_Work instruction_
Output exactly the lines below, starting with the line that has "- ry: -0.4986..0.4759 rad" and going on through the line that has "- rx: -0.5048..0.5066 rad", both included, and no other lines.

_Collected data_

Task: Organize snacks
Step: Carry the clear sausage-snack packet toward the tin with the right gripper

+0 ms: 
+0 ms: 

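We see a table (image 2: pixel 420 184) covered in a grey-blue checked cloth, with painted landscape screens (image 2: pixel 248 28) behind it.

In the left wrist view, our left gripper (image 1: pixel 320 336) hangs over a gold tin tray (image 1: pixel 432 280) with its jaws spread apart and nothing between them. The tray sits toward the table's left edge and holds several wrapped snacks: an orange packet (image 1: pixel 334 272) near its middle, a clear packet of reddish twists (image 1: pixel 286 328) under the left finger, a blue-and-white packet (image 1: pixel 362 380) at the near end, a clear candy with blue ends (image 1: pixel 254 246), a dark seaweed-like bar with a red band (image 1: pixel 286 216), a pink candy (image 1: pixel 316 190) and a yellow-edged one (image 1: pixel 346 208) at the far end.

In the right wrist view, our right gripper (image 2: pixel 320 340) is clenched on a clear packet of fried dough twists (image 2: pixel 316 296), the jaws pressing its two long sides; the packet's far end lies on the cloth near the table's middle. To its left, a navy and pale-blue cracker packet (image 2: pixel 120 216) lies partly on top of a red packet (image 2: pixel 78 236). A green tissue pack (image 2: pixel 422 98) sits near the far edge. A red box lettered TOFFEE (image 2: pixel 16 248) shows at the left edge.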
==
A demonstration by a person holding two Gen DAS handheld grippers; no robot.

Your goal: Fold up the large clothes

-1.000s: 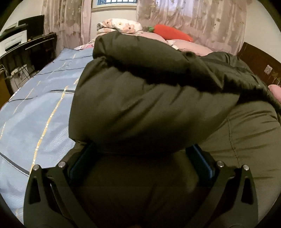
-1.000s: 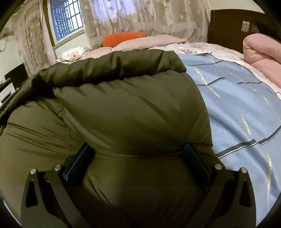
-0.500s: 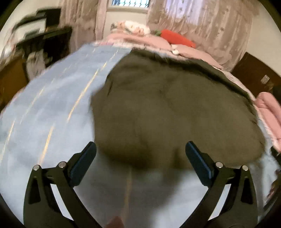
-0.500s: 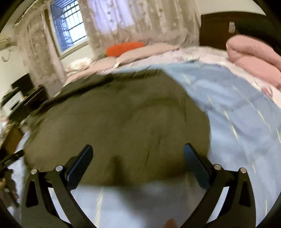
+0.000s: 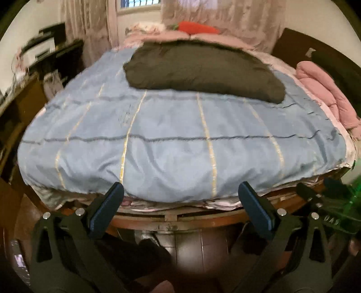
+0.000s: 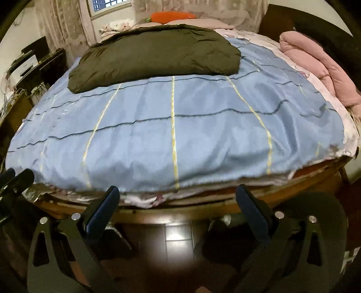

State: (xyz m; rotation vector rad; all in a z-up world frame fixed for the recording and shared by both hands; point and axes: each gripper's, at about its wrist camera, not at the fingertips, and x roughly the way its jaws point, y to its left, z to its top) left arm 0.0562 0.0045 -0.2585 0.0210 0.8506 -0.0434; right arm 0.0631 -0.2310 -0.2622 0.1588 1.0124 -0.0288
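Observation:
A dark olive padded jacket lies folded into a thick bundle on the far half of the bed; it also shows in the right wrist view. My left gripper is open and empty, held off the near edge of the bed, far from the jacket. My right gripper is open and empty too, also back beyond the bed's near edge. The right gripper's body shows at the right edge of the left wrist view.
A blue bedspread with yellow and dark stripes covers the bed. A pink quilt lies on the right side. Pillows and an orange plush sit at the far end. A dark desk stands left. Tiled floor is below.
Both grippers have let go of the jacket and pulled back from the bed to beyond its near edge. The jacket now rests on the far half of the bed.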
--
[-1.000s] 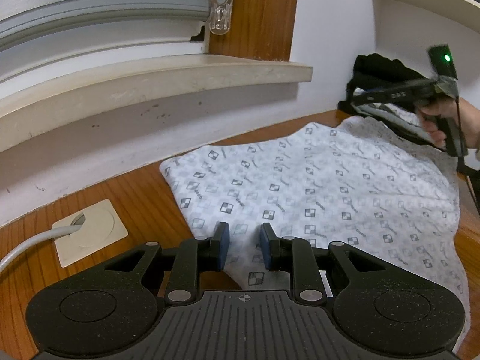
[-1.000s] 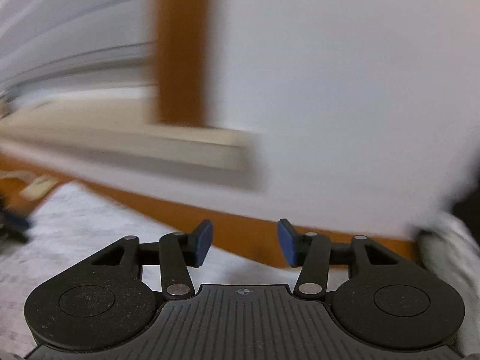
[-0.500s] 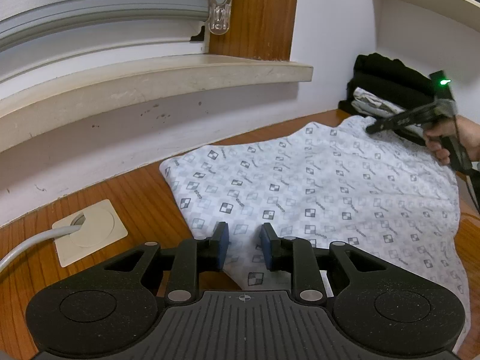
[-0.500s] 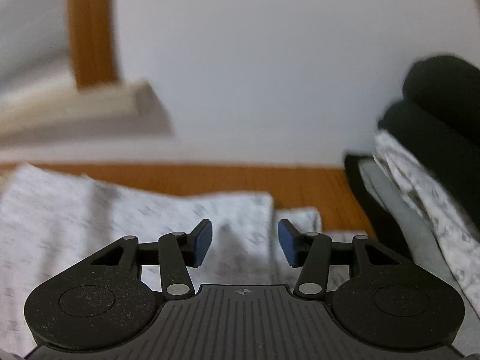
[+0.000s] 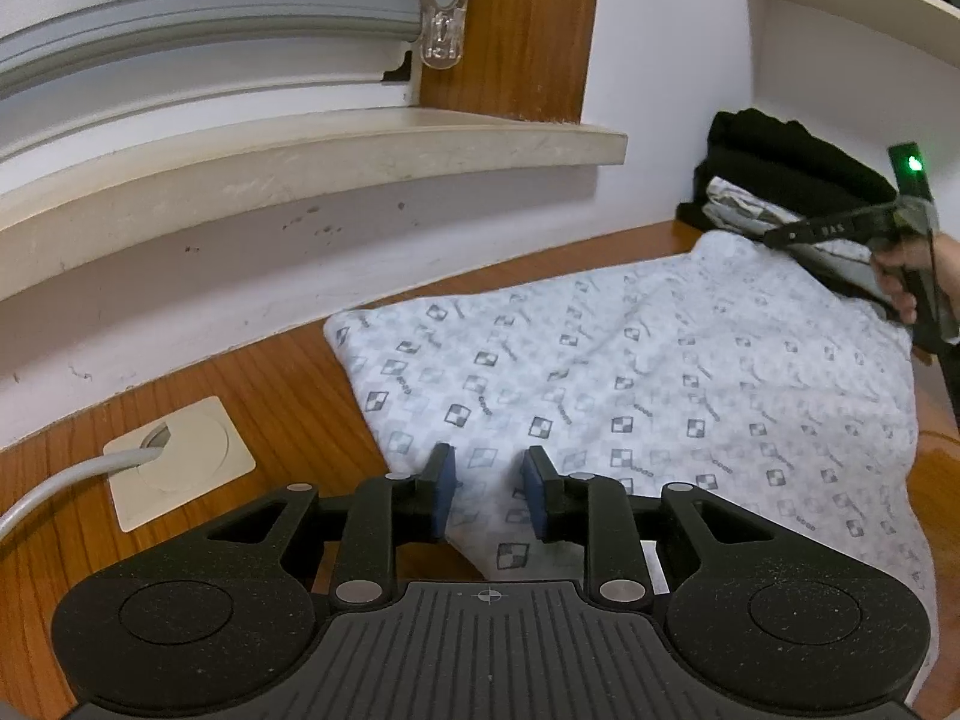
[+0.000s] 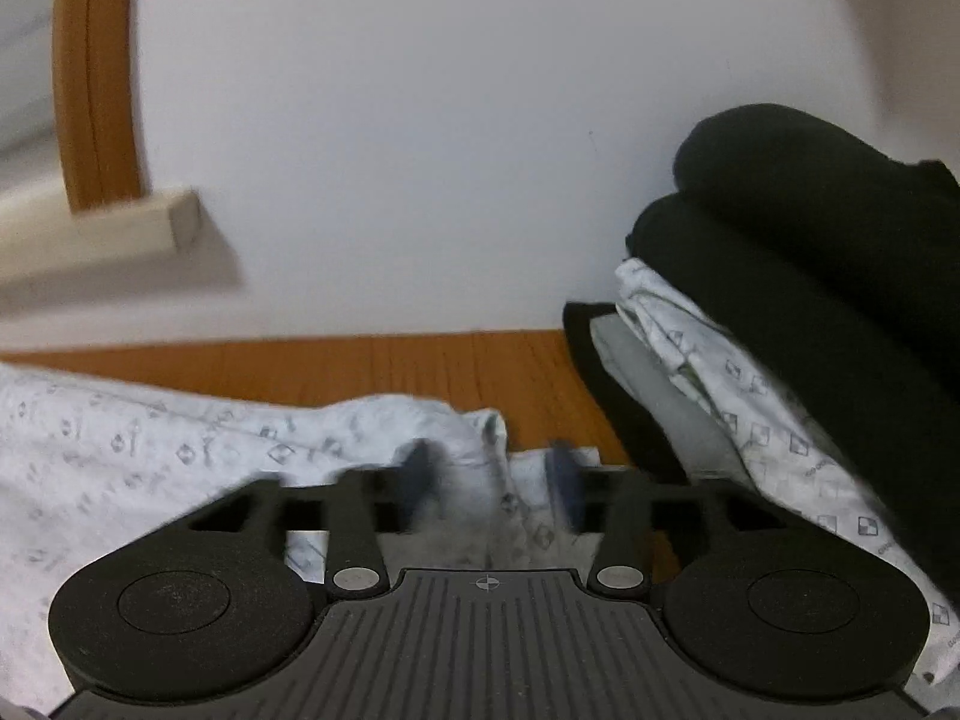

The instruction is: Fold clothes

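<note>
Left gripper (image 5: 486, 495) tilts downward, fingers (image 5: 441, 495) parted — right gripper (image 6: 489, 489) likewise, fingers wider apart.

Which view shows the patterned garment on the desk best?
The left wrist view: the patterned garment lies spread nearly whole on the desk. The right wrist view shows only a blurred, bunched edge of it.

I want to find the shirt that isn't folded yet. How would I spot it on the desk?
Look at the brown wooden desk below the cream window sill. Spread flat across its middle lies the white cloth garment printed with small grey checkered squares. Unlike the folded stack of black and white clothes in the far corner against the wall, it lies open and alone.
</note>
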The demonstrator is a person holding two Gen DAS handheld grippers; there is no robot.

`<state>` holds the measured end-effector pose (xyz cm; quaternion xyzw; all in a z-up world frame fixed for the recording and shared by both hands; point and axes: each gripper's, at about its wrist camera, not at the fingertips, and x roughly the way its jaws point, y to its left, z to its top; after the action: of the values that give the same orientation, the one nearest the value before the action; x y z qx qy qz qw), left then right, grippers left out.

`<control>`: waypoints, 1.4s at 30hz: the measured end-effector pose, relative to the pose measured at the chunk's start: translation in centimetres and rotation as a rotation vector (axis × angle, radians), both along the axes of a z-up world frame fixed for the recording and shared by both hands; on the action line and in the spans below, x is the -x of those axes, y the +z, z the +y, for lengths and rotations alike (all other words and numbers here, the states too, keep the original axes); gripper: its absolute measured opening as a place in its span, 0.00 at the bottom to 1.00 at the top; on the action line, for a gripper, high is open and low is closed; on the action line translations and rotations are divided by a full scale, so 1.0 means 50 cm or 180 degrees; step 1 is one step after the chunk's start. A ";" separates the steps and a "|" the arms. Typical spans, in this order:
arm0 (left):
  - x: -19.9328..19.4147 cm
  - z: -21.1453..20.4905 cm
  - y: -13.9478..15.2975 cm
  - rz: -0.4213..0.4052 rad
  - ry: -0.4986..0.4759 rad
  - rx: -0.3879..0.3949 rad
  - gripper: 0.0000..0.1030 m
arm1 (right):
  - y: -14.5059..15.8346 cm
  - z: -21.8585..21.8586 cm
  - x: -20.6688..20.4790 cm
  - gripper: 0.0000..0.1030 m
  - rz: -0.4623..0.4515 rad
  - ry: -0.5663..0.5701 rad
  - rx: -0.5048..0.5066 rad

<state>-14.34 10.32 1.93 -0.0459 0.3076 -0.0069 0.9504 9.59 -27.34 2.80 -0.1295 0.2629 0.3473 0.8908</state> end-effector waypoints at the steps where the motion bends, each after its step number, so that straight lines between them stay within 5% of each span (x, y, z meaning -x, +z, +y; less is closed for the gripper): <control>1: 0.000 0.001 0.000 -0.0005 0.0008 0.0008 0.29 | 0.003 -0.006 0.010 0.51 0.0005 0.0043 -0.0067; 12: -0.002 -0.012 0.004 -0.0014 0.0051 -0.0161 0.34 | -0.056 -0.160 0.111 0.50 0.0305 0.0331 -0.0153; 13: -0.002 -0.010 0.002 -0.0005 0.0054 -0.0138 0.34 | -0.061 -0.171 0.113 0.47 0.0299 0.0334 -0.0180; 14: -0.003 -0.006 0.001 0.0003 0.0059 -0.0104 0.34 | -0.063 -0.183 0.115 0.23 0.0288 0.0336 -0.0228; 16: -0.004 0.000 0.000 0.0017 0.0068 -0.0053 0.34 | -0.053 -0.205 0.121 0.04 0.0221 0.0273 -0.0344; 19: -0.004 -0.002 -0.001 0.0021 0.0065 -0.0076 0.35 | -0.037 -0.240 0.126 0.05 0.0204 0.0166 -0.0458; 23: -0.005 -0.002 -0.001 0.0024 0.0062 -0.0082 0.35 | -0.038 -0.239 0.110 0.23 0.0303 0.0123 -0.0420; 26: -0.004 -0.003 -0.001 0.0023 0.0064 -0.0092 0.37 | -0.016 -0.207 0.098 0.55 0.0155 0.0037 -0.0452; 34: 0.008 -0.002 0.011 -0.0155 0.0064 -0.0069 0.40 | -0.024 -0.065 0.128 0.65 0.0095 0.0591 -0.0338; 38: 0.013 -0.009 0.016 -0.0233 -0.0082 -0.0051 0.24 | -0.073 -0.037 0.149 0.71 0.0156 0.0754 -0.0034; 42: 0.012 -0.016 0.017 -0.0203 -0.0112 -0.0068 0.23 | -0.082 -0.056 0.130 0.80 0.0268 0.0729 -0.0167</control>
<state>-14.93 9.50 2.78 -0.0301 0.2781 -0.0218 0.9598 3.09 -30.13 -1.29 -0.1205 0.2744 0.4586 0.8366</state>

_Result for this exercise_
  - ry: -0.4986..0.4759 rad
  - rx: -0.3879..0.3949 rad
  - gripper: 0.0000..0.1030 m
arm1 (right):
  - y: -14.5059..15.8346 cm
  - z: -21.8585..21.8586 cm
  - x: -20.6688..20.4790 cm
  - gripper: 0.0000..0.1030 m
  - rz: -0.4623..0.4515 rad
  - ry: -0.5663..0.5701 rad
  - rx: -0.5048..0.5066 rad

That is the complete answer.